3. No customer support.
This is what distinguishes dishonest sites from the genuine ones, even newly established. When a site is about to rip off the customers, there’s no need to waste time on answering their questions. Check out the “About us” or “Info” page (if it is present at all) – the site will have no support contacts whatsoever.
When they offer an email, or even a phone to contact them, there is a huge chance that these numbers and emails will be dead silent to your request. This, or they will answer you with generic text regardless of your question.
As scoundrels tend to reuse numbers and emails as “support” contacts, you can search them on Google. When they are mentioned on a different website, be sure that this is a blatant scam.
4. Payments via payment systems that does not support refunds
This scam indicator is complementary, as there are a lot of legit services using direct bank transfers, CashApp, Venmo or payment systems like them. All of them though have the same pitfall I’ve already mentioned above: these methods do not suppose any refund options. And this is what makes it so attractive to scammers – once you’ve sent the money, there’s no way to get the money back.
Some websites may also ask for payments in cryptocurrency, which is even less controllable than aforementioned payment methods. While cryptocurrency payments expand their presence slowly, they still remain a beloved bay for different rascals.
5. Items’ images are sourced from another page
As rascals are unlikely to have any real items, they cannot create unique images. Thus their only option is to steal these images from other sites. When frauds market identical goods on different websites, you can find such images on similarly-designed scam sites. By searching for the image on Google, you can prove the uniqueness of an image.

Image duplicates on another scam site, as well as on Amazon and Walmart sites
6. Design repeats the one of a different page
This is the continuation of the stolen images I’ve just described. As rascals may scam people on the same topic repeatedly, they use the same web design under the new URL, and voila – a new scam site is ready to rock-n-roll! In some cases, reverse image search advice from the previous paragraph may lead you to the copy of the original site. It makes uncovering such frauds pretty easy, but crooks who run them never aim at cautious users.

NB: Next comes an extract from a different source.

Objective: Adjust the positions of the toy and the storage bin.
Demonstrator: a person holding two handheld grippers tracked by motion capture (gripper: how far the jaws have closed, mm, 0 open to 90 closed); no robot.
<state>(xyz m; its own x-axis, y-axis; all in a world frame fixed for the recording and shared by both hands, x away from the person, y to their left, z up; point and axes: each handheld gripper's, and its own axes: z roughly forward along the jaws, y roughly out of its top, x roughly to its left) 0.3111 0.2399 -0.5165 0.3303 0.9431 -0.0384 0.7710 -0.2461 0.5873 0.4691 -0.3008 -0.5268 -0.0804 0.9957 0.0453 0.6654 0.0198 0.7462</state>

Example of scam sites that duplicate each others’ design
Frequently Asked Questions about the Kickslock.com Scam
- Contact your bank or card provider and ask about chargeback options.
- Save screenshots, receipts, tracking numbers, and emails as evidence.
- Change reused passwords and enable two-factor authentication on important accounts.
- Watch for follow-up phishing emails pretending to offer refunds or delivery updates.